Download or read book The Southern Exodus to Mexico written by Todd W. Wahlstrom and published by U of Nebraska Press. This book was released on 2015-03 with total page 265 pages. Available in PDF, EPUB and Kindle. Book excerpt: After the Civil War, a handful of former Confederate leaders joined forces with the Mexican emperor Maximilian von Hapsburg to colonize Mexico with former American slaveholders. Their plan was to develop commercial agriculture in the Mexican state of Coahuila under the guidance of former slaveholders with former slaves providing the bulk of the labor force. By developing these new centers of agricultural production and commercial exchange, the Mexican government hoped to open up new markets and, by extending the few already-existing railroads in the region, also spur further development.
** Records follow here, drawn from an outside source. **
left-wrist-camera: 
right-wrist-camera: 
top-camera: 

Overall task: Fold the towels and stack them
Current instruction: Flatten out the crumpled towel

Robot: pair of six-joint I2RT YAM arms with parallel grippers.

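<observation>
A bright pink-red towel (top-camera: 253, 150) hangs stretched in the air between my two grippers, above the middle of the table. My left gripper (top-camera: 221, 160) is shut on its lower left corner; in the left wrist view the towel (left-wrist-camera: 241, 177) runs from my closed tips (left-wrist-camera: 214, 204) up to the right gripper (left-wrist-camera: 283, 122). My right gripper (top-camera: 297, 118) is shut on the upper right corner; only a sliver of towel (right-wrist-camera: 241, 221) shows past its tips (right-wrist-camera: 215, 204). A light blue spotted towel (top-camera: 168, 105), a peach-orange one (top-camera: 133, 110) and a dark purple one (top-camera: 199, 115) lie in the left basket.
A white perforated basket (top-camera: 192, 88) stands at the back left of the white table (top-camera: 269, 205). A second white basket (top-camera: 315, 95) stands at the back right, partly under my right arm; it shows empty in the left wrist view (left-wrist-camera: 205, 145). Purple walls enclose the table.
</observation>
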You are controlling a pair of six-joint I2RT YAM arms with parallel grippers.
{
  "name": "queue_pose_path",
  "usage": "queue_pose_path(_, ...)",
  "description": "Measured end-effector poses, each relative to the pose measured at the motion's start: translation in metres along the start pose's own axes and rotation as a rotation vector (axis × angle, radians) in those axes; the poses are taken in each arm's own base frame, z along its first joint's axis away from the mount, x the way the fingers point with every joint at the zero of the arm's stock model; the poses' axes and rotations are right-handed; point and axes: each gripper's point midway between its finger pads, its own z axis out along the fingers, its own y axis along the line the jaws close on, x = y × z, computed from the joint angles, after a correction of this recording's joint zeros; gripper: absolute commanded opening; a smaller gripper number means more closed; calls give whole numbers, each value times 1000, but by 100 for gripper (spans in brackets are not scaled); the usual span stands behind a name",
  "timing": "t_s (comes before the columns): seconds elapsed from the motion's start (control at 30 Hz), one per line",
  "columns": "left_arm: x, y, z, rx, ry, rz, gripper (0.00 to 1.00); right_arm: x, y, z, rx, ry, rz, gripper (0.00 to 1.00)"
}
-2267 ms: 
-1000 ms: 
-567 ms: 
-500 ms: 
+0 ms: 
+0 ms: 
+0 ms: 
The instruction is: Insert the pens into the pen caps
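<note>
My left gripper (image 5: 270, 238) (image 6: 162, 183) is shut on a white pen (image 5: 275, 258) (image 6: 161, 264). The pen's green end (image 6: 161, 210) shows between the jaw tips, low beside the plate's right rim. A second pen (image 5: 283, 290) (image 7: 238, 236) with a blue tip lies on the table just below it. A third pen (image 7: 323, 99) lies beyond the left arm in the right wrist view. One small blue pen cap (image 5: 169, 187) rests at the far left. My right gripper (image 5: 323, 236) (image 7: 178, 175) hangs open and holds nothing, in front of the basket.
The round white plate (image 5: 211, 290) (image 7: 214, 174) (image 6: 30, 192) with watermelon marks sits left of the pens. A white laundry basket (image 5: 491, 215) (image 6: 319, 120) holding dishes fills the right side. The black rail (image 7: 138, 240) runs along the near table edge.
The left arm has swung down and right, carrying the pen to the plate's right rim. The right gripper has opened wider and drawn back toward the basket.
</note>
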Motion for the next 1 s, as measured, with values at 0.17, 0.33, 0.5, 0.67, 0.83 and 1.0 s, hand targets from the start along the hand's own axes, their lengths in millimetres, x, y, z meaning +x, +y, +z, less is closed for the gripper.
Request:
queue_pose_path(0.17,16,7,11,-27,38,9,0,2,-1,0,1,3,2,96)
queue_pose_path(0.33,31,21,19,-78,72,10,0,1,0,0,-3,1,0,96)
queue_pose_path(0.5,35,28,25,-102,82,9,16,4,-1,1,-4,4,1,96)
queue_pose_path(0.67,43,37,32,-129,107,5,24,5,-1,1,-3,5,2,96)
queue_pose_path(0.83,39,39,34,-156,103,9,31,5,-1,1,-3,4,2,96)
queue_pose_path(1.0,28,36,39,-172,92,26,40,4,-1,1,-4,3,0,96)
The Southern Exodus to Mexico considers the experiences of both white southern elites and common white and black southern farmers and laborers who moved to Mexico during this period. Todd W. Wahlstrom examines in particular how the endemic warfare, raids, and violence along the borderlands of Texas and Coahuila affected the colonization effort. Ultimately, Native groups such as the Comanches, Kiowas, Apaches, and Kickapoos, along with local Mexicans, prevented southern colonies from taking hold in the region, where local tradition and careful balances of power negotiated over centuries held more sway than large nationalistic or economic forces. This study of the transcultural tensions and conflicts in this region provides new perspectives for the historical assessment of this period of Mexican and American history.